Hollins admitted that for calendar years 2009 through 2011, she filed a total of 3,193 individual income tax returns for clients, each of which falsely claimed higher education tax credits. As a result, she falsely claimed refunds totaling more than $3.372 million for her clients, the majority of whom paid her approximately $125 to prepare their returns, although her fee ranged between $25 and $400. The vast majority of Hollins’ clients never indicated that they or a dependent were eligible for a college tuition credit, and among the small number of her clients who were eligible for the tax credit, none provided any documents to support eligibility.
Hollins’ plea agreement anticipates an advisory federal sentencing guidelines range of 46 to 57 months in prison, and she agreed to a fine of $798,250. Each count of assisting in the preparation of a false federal income tax return carries a maximum sentence of three years in prison and a $250,000 fine or an alternate fine of twice the gain or twice the loss, whichever is greater. In addition, defendants convicted of tax offenses must pay the costs of prosecution and remain liable for any taxes and interest, as well as a civil penalty up to 75 percent of the taxes owed. The court must impose a reasonable sentence under federal statutes the advisory United States Sentencing Guidelines.
The government is being represented by Assistant U.S. Attorney Kaarina Salovaara.

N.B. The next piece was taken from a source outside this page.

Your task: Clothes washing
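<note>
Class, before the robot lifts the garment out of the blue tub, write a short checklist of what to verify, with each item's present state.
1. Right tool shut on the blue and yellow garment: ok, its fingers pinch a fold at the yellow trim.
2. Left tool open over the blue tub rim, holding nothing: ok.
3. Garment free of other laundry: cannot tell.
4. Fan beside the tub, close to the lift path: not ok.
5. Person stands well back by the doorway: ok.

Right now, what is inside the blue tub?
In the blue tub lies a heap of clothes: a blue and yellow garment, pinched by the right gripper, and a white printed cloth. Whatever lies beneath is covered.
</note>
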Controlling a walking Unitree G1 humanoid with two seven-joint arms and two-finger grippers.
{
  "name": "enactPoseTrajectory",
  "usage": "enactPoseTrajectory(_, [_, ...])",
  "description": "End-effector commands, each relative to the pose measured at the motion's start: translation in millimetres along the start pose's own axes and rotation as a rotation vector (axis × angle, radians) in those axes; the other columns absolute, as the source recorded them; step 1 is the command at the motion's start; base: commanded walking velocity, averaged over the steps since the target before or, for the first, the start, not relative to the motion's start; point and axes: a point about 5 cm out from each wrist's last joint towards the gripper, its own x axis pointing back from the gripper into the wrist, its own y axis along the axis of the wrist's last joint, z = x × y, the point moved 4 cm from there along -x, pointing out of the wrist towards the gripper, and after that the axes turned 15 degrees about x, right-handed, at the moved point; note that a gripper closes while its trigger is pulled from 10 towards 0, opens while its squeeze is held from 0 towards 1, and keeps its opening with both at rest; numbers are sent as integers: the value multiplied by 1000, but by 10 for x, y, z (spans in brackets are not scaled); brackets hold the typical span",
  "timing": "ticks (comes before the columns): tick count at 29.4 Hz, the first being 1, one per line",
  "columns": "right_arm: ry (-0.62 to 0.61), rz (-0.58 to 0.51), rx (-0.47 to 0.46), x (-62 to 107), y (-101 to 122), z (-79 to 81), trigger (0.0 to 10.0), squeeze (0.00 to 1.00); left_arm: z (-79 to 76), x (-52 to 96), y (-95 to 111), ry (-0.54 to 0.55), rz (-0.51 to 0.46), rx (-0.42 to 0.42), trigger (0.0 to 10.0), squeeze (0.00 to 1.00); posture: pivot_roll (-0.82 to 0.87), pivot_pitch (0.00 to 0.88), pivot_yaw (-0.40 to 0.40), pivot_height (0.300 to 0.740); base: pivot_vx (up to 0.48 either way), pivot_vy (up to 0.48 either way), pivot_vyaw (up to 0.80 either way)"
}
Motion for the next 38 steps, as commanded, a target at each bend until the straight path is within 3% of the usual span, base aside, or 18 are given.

In a separate case, Sharon Anzaldi, 67, of Elmwood Park, was sentenced to 63 months in federal prison and ordered to pay $851,142 in restitution to the IRS for filing 13 false federal income tax returns for herself, friends, and family that fraudulently claimed refunds totaling more than $8 million and caused the IRS to actually pay more than $1 million in bogus refunds.
Anzaldi, who represented herself and was convicted at trial last summer, is associated with the sovereign citizen movement. She was ordered to begin serving her sentence on February 25 by U.S. District Judge Harry Leinenweber. Evidence at trial showed that in one instance, Anzaldi charged a couple $31,000 for her “services” for filing a fraudulent tax return that they simply went along with and did not really understand. The couple returned the bulk of their fraudulent refund but continue to accrue penalties and interest on the amount they spent before returning the money.
Convicted at trial with Anzaldi were her son, Phillip DeSalvo, 42, of Bartlett, who was sentenced to 30 months in prison, and Steven Latin, 51, of Crystal Lake, who was sentenced to 18 months in prison.
The government was represented by Assistant U.S. Attorneys Rachel Cannon and Dylan Smith.